Prochaines étapes : L’engagement de Parcs Canada

Parcs Canada s’engage à entreprendre les prochaines étapes énumérées ci-dessous et à examiner les conseils, les recommandations et les réflexions recueillis auprès des participants lors de la table ronde de 2011 :

  1. Fournir un compte rendu des discussions à tous les participants, qui comprend le Rapport sommaire, le Rapport du directeur, ainsi qu’un compte rendu textuel des observations des participants. 
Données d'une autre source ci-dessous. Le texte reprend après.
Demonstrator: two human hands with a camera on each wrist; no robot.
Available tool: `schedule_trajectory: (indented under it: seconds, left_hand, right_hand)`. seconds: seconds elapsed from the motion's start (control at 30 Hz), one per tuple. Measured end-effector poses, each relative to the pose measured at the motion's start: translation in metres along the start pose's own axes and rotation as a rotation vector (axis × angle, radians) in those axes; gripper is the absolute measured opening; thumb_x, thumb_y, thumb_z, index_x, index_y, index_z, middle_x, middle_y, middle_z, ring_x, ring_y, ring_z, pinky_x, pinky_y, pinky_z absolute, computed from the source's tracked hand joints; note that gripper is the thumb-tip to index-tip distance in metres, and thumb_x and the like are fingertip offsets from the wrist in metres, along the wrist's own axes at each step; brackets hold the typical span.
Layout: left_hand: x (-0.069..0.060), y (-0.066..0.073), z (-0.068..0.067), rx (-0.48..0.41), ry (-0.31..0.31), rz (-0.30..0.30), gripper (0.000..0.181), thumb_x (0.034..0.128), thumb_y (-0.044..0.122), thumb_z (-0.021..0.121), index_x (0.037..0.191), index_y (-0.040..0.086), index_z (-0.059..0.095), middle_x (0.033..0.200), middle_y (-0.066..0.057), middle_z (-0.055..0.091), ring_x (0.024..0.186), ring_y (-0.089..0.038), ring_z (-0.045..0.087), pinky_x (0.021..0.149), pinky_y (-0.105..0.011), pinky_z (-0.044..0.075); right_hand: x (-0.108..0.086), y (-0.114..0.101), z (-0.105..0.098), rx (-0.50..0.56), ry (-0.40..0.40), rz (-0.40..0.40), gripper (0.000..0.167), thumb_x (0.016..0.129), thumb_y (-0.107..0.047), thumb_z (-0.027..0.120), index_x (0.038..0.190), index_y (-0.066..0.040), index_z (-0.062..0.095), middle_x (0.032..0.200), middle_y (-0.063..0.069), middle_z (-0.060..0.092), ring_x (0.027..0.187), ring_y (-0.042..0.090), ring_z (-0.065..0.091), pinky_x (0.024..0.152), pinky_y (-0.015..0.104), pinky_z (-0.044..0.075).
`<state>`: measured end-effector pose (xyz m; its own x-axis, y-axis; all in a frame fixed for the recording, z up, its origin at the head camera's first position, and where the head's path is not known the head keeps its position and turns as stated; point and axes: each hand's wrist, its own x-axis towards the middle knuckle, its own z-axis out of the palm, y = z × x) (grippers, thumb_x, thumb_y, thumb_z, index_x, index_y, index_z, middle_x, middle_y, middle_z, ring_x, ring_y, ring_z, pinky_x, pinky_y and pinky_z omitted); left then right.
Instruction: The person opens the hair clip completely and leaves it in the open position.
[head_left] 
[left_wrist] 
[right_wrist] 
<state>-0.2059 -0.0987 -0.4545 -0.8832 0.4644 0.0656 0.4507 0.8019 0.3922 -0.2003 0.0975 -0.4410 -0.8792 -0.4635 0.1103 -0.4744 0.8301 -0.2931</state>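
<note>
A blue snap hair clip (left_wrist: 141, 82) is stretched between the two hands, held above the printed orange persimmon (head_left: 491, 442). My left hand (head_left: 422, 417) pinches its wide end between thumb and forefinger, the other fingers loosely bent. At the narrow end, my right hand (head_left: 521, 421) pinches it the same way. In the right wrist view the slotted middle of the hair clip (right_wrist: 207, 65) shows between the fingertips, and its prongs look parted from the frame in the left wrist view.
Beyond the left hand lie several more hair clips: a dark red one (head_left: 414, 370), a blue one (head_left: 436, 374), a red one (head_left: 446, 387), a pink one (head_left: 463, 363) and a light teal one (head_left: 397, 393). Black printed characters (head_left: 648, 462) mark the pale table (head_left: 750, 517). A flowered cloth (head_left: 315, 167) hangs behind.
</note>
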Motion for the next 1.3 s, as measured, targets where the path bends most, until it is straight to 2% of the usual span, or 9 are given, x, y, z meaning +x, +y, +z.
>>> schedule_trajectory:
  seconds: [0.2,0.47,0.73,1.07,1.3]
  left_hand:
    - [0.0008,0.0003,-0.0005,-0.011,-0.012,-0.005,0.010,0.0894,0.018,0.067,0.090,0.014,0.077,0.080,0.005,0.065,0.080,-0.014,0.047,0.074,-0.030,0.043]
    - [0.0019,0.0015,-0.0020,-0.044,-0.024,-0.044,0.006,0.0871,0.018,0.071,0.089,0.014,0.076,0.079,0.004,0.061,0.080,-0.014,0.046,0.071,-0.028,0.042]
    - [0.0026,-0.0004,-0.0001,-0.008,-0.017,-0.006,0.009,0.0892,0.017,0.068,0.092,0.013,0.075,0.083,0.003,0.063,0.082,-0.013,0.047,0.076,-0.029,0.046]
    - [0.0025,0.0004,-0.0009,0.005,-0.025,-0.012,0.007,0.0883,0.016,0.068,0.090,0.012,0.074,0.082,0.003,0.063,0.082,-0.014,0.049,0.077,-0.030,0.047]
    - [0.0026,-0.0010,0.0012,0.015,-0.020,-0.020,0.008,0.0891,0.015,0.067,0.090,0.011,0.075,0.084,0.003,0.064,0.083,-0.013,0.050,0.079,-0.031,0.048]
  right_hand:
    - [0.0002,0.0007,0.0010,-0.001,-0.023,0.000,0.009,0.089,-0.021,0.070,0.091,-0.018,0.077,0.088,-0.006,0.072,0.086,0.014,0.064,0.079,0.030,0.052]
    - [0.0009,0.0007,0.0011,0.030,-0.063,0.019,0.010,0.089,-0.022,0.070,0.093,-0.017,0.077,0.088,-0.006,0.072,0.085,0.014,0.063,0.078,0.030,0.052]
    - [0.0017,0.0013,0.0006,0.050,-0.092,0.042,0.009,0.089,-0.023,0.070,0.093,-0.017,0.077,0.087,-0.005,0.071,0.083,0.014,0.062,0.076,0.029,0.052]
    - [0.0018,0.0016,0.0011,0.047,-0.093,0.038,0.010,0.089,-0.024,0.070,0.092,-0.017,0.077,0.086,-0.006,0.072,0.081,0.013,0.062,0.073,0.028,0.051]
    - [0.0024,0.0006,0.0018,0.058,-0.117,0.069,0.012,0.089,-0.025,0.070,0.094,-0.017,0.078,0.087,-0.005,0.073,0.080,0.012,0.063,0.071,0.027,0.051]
  2. Publier le Rapport sommaire de la table ronde de 2011 sur le site Web du parc national de Prince Albert. 
  3. Fournir, dans le bulletin du printemps du parc, un aperçu du processus et des recommandations principales. 
  4. Fournir de plus amples renseignements au sujet du processus lors de la journée portes ouvertes annuelle du parc (anciennement appelée l’AGA du parc national de Prince Albert), qui est prévue le jeudi 19 juillet, à Waskesiu. 
  5. Avant la tenue de la table ronde de 2012, remettre à tous les participants une liste des sujets de discussion proposés (août 2012). 
  6. Le parc national de Prince Albert amorce un examen de son plan de gestion et travaille à la préparation d’un rapport exhaustif sur l’état actuel du parc. Une fois approuvé, ce rapport sera remis à l’ensemble des participants. Ces derniers, ainsi que la population, seront également avisés des progrès réalisés dans le cadre de l’examen du plan de gestion. 
  7. La table ronde de 2012 doit se tenir le 27 septembre à Saskatoon.